Using the data that follows, return exactly the lines from the one that contains "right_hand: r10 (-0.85" through the one that contains "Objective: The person", ends included.

┌─ DATASET EXTRACT

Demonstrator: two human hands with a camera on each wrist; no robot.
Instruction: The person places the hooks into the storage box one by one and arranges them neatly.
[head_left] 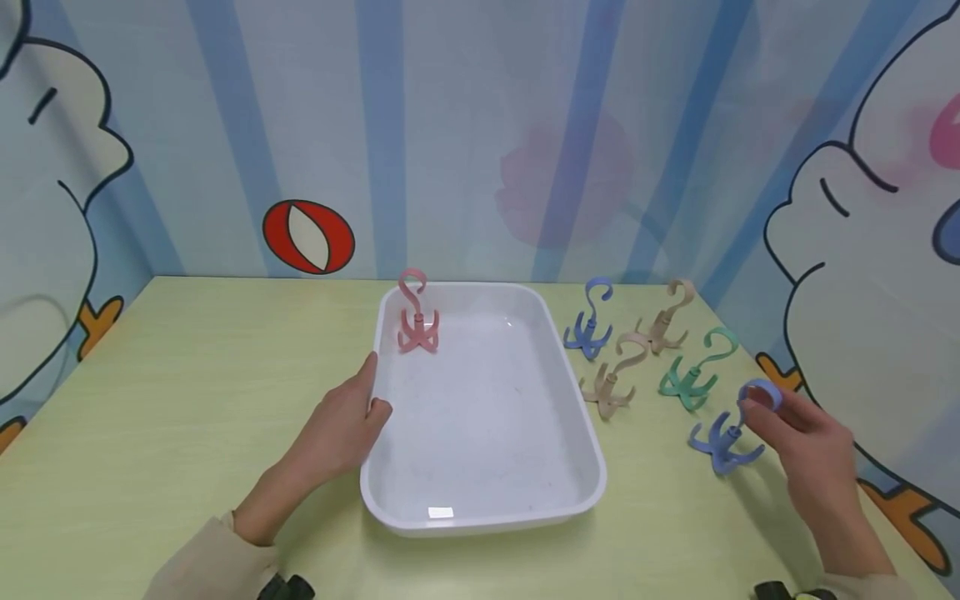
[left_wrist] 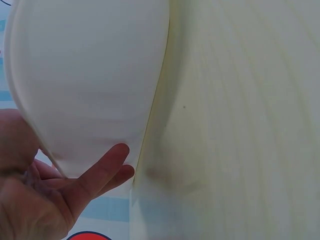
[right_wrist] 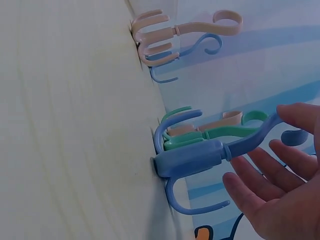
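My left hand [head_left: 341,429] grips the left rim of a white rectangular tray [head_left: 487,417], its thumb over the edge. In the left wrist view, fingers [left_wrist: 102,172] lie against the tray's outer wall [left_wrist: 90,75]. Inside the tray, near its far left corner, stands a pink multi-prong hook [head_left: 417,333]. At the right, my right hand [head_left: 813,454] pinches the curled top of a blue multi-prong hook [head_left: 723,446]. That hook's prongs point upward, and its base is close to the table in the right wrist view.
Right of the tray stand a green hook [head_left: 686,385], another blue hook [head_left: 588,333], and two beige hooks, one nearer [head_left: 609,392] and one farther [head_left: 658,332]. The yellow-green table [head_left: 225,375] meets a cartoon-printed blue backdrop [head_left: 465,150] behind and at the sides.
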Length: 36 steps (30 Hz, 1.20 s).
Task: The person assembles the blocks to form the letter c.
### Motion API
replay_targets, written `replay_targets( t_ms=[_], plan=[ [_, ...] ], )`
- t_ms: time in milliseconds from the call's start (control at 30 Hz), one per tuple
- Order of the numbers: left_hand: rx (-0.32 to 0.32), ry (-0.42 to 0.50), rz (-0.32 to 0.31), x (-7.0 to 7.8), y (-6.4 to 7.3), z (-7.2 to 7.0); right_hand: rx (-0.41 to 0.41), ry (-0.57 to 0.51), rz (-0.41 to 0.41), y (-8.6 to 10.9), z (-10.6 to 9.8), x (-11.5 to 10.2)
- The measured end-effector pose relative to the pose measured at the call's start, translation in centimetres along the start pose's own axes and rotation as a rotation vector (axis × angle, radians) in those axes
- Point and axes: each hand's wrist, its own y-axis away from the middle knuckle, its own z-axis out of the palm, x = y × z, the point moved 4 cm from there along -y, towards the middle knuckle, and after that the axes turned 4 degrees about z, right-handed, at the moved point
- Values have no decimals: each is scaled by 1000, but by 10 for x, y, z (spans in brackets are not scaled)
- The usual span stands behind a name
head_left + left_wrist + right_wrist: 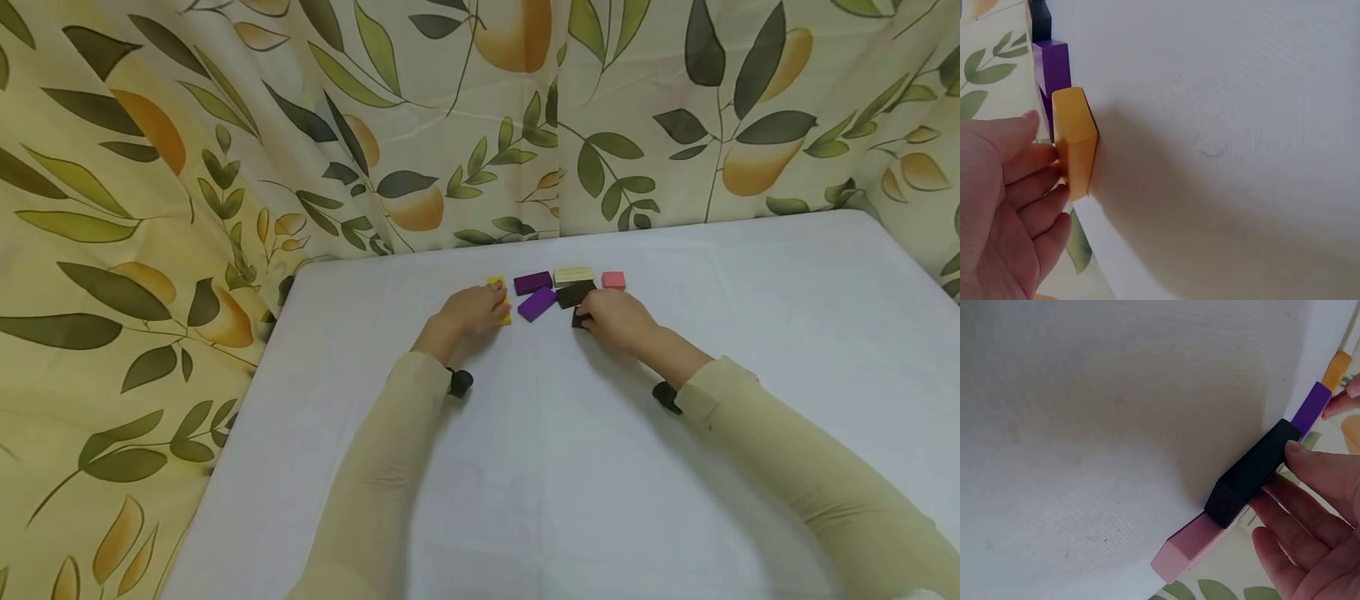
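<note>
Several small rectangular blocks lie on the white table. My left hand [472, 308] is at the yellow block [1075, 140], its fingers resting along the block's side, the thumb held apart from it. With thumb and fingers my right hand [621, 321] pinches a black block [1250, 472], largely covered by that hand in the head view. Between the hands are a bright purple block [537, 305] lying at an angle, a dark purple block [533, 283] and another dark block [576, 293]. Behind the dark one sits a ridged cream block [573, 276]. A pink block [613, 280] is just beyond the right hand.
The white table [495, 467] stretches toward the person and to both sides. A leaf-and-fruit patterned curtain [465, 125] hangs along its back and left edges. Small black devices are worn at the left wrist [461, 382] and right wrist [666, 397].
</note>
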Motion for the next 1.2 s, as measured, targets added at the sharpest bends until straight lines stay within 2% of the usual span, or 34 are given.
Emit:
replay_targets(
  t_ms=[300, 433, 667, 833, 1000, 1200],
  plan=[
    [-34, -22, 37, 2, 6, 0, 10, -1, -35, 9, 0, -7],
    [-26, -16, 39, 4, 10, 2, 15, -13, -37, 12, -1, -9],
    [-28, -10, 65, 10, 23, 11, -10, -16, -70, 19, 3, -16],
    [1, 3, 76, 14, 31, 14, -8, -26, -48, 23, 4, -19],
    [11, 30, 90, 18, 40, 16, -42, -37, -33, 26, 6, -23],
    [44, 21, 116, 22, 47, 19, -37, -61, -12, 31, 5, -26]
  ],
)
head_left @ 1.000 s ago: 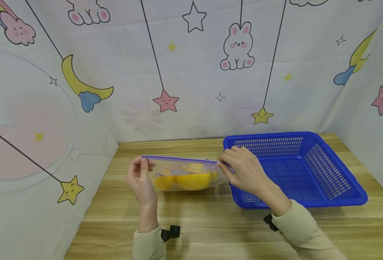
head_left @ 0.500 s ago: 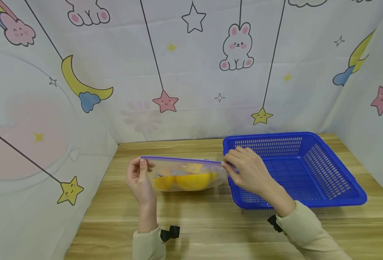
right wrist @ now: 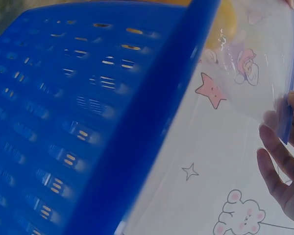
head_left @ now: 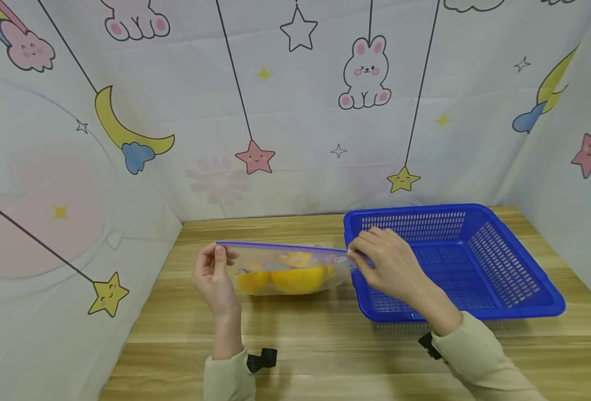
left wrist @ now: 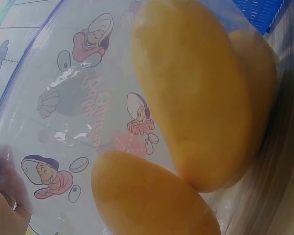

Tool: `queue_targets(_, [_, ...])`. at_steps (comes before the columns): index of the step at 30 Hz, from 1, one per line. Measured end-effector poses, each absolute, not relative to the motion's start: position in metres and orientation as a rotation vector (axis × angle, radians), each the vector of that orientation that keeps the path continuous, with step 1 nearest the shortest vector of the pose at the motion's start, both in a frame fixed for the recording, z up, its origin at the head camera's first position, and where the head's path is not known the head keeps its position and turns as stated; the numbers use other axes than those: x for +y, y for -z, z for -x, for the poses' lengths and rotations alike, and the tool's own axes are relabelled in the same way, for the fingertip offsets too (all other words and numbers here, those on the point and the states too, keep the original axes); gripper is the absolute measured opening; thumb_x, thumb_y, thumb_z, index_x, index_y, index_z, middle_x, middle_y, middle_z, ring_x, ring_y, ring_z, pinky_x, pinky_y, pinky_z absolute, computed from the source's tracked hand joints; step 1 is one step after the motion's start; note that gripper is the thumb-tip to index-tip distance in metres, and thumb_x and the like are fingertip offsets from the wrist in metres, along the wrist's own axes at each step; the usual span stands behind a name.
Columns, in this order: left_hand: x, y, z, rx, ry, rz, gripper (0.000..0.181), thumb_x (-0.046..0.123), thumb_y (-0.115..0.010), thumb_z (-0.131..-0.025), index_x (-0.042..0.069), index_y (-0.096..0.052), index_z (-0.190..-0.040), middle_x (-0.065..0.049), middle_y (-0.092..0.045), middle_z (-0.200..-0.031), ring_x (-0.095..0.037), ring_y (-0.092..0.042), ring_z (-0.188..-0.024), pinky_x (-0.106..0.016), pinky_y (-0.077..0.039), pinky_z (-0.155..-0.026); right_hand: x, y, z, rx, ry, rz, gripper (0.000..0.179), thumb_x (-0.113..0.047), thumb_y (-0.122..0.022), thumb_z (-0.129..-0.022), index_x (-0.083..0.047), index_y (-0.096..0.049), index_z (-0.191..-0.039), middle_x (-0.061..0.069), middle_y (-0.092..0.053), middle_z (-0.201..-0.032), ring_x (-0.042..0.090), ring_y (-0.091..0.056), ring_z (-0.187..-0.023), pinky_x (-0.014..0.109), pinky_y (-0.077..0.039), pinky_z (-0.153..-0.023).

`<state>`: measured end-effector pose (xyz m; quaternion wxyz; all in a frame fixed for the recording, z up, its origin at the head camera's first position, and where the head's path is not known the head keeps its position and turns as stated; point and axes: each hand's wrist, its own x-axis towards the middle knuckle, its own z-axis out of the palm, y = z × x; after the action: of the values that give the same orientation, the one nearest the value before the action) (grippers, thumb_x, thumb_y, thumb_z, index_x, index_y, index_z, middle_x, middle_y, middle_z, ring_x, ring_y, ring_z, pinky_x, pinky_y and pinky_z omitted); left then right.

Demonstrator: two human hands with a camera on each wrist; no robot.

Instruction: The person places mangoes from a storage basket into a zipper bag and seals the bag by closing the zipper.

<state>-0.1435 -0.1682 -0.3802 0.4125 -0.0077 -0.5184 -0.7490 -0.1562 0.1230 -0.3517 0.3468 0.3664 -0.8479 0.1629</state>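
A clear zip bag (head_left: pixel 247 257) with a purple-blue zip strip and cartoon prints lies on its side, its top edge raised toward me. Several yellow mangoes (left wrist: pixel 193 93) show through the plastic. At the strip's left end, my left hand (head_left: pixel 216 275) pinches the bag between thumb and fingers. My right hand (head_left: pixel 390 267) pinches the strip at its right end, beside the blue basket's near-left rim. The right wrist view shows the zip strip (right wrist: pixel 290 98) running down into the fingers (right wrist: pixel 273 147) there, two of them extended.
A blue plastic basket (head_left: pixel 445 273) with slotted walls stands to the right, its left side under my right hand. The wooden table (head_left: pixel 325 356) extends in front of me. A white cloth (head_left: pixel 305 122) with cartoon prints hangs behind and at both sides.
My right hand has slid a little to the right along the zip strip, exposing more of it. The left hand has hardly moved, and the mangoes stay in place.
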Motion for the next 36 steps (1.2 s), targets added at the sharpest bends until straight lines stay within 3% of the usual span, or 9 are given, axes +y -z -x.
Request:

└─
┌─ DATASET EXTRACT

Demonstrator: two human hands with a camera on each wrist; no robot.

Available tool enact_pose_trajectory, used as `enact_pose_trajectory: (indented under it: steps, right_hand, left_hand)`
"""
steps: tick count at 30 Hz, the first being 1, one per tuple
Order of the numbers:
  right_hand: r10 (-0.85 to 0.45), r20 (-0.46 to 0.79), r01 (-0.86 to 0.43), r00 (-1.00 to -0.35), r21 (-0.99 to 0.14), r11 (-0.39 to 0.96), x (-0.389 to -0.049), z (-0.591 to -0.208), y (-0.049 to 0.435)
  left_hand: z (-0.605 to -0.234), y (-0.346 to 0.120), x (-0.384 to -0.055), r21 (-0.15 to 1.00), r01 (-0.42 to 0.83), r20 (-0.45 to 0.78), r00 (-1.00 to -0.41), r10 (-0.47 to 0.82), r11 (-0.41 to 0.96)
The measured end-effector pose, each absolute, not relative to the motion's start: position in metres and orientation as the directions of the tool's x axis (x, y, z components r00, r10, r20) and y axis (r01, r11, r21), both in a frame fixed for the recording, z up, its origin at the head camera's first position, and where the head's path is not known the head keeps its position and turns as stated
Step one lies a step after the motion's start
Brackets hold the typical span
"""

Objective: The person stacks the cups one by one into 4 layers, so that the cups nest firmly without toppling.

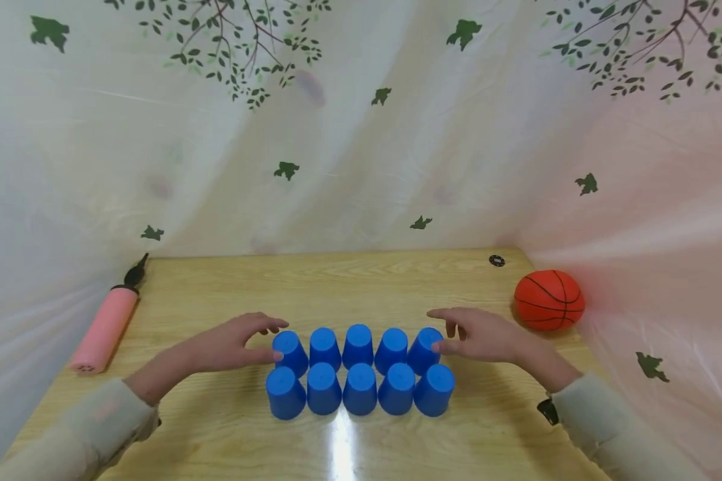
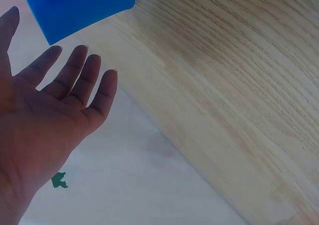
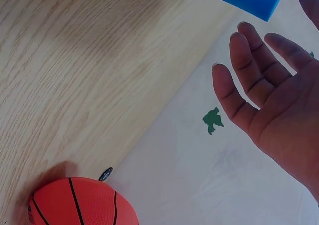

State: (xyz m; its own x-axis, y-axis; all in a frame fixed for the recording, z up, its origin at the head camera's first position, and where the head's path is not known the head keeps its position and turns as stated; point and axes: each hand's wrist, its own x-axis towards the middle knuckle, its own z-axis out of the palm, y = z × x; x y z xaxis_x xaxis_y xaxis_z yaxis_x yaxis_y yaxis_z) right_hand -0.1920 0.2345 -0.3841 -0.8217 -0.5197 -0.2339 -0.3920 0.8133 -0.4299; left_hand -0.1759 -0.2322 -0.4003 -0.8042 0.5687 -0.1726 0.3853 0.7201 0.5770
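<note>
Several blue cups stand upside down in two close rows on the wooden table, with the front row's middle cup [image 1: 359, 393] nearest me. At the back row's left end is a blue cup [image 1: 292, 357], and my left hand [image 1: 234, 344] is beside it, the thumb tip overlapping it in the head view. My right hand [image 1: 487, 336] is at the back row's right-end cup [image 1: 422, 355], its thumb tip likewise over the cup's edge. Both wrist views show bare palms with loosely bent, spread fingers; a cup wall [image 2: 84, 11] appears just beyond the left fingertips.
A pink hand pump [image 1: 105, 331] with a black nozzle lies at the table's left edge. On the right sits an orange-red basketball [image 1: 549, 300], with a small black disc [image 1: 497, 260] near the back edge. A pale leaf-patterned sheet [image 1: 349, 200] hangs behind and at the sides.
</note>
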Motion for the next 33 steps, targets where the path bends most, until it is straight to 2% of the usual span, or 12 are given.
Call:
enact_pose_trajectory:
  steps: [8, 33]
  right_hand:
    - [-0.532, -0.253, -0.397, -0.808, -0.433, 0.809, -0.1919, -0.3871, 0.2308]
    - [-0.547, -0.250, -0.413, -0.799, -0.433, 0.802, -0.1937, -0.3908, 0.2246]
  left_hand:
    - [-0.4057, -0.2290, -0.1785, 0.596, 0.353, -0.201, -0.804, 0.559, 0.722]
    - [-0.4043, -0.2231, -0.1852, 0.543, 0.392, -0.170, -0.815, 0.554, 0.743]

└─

TASK RESULT -
  right_hand: r10 (-0.85 to 0.45), r20 (-0.46 to 0.79), r01 (-0.86 to 0.43), r00 (-1.00 to -0.35), r21 (-0.99 to 0.14), r11 (-0.39 to 0.96), x (-0.389 to -0.049), z (-0.591 to -0.208), y (-0.049 to 0.435)
  left_hand: z (-0.605 to -0.234), y (-0.346 to 0.120), x (-0.384 to -0.055), r21 (-0.15 to 1.00), r01 (-0.42 to 0.83), r20 (-0.45 to 0.78), r00 (-1.00 to -0.41), r10 (-0.47 to 0.82), r11 (-0.41 to 0.96)
The measured end-effector pose, each absolute, not relative to the motion's start: position in metres and orientation as the directions of the tool's x axis (x, y, z components r00, r10, r20) and y axis (r01, r11, r21), both in a frame fixed for the recording, z up, its origin at the head camera's first position, and where the head's path is not known the head keeps its position and turns as stated
Step one lies a step after the motion's start
Brackets hold the typical span
"""

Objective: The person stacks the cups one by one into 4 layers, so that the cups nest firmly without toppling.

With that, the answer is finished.